How London Workspace Design Is Being Shaped by the Modern Entrepreneur

Varun Bhanot
Varun Bhanot|


Article originally posted on Virgin

They say the world’s oldest profession is prostitution. But the world’s oldest industry is almost certainly real estate. From staving off territorial land in the era of the cavemen, to fighting over prime office space in modern-day cities, workspace has been of crucial importance to anyone in the business of making money.

But the old-fashioned office industry has not kept up with the demands of the modern age entrepreneur, and London workspaces must beat to the rhythm of the work that happens inside it. At HubbleHQ, we’ve seen how the office space is being reimagined for current businesses.

It all begins with family. Businesses have begun to focus on building cultures that have a “family” feel – where employees are valued for their unique strengths and emphasis is on supporting them in their personal life too. Larry Page, Google’s former CEO, said that a familial workspace is vital and thereby provides communal eating zones, with free healthy meals, that teams can eat together. Companies such as Zappos and Virgin have developed similar cultures. But for startups that are not as big as these market leaders, family culture is developed by nurturing a workspace community.

Business owners and company founders have looked to construct office space where a community can either be built or already tapped into. This has led to a dramatic rise in shared offices and co-working spaces with purpose-built communal breakout spaces, shared hot-desking areas and event space for networking.

One such reason is that founders see the potential for collaboration and cross-pollination of ideas if the workspace is shared in this way. Nikhil Shah, founder of online music startup, Mixcloud first shared an office with LoveLife, a more established music media company: “We took advice from the CEO, who was sat across the open-planned room, who had trodden a similar business path to us. He later came on as a formal advisor and helped us win Adidas as a client.”


Mixcloud now have their own London workspace complete with DJ turntables and a ping-pong table but deliberately reserve desk space for a younger, complementary company to come in and share. Nikhil adds: “We now mentor a music content startup as they share space with us. Osmosis happens between businesses – it’s a real community.”


Some spaces such as London’s Runway East are designed for the express purpose of engineering such serendipitous collisions. These workspaces have gamified the idea of collaboration by building in a central foosball area and putting lawn to force teams out of their offices and encourage collaboration between companies. In this way, Marvelapp stumbled upon a freelancer working on the next table who ended up building the first version of their design app. Murat Mutlu, founder of Marvel said: “The creative synergies here make us feel like we want to come into work everyday.”

Runway East

Furthermore, workspaces are slowly adapting to reflect the pace of work that happens inside them. Office real estate has traditionally been characterised as static and fixed-term, whereas workers are now becoming more dynamic and ever-changing. Large corporate behemoths down to small creative agencies have realised the need to hire contractors and freelancers depending on which project is in hand. Therefore, the workspace has had to adjust to being more flexible and temporal.

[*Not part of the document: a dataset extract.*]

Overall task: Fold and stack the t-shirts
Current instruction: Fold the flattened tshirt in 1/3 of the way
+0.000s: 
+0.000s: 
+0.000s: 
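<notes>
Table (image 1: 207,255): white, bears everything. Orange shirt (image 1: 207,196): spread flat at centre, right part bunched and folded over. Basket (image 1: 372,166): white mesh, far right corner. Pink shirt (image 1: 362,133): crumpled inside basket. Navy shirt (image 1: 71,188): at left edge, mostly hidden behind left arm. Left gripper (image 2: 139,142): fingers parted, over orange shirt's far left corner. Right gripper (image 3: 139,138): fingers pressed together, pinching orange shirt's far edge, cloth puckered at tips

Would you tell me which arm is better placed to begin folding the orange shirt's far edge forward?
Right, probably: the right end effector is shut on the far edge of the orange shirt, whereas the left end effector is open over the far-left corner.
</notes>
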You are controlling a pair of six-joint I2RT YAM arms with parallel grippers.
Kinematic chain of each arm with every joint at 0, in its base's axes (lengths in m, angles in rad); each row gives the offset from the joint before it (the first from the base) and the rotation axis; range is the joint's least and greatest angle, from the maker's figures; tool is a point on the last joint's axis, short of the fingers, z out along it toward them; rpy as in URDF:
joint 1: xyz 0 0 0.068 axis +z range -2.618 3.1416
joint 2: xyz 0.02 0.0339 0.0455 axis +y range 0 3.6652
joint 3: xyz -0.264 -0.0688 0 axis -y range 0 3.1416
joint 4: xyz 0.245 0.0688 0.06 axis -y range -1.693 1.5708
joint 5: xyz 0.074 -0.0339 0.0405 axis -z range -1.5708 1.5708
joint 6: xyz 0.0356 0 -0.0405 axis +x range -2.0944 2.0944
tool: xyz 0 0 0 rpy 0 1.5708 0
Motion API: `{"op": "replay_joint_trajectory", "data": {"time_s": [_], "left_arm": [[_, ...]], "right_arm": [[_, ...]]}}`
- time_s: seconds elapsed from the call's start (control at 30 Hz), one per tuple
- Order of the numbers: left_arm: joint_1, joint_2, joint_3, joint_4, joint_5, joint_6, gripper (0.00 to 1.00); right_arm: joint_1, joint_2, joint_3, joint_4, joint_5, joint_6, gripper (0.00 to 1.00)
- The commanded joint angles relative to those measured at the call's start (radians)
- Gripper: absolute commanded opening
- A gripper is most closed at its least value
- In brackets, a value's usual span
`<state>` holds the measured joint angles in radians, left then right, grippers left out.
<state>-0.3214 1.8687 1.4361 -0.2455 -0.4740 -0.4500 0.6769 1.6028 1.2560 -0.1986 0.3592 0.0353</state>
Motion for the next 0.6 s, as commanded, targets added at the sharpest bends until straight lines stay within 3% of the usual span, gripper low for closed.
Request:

Large corporates such as EY and UBS now rent out floors of hot-desk space in the City to fill with contractors on shorter terms. This enables them to have a workspace that will expand and contract depending on how busy the company is. To that end, rather than simply being a shelter for employees, the workspace is becoming a living, breathing asset that morphs and moulds to the present needs of a business.

Runway East

Smaller creatives have experienced this trend too. David Back, Director of Artillery Architects, based in the City of London, found that being able to change the size of his workspace depending on the project was crucial to success: “We had to reconsider the design of our space depending on how we would like to share with freelancers or a smaller company in between projects.” He felt that having complementary people also brought a different perspective to their own work, and ultimately brought a community around their otherwise detached agency. They, therefore, built a dedicated ‘inner circle’ of desks that other companies could come and use, and they could work around.

The next generation of London workspaces will see the modern office sculpted to the characteristic needs of the types of businesses inside them. Creative businesses need flexibility and new startups value a community. The world’s oldest industry is therefore slowly experiencing an overhaul and it seems that this is coming from businesses rather than property brokers. So this matters whether you are an entrepreneur – or a prostitute.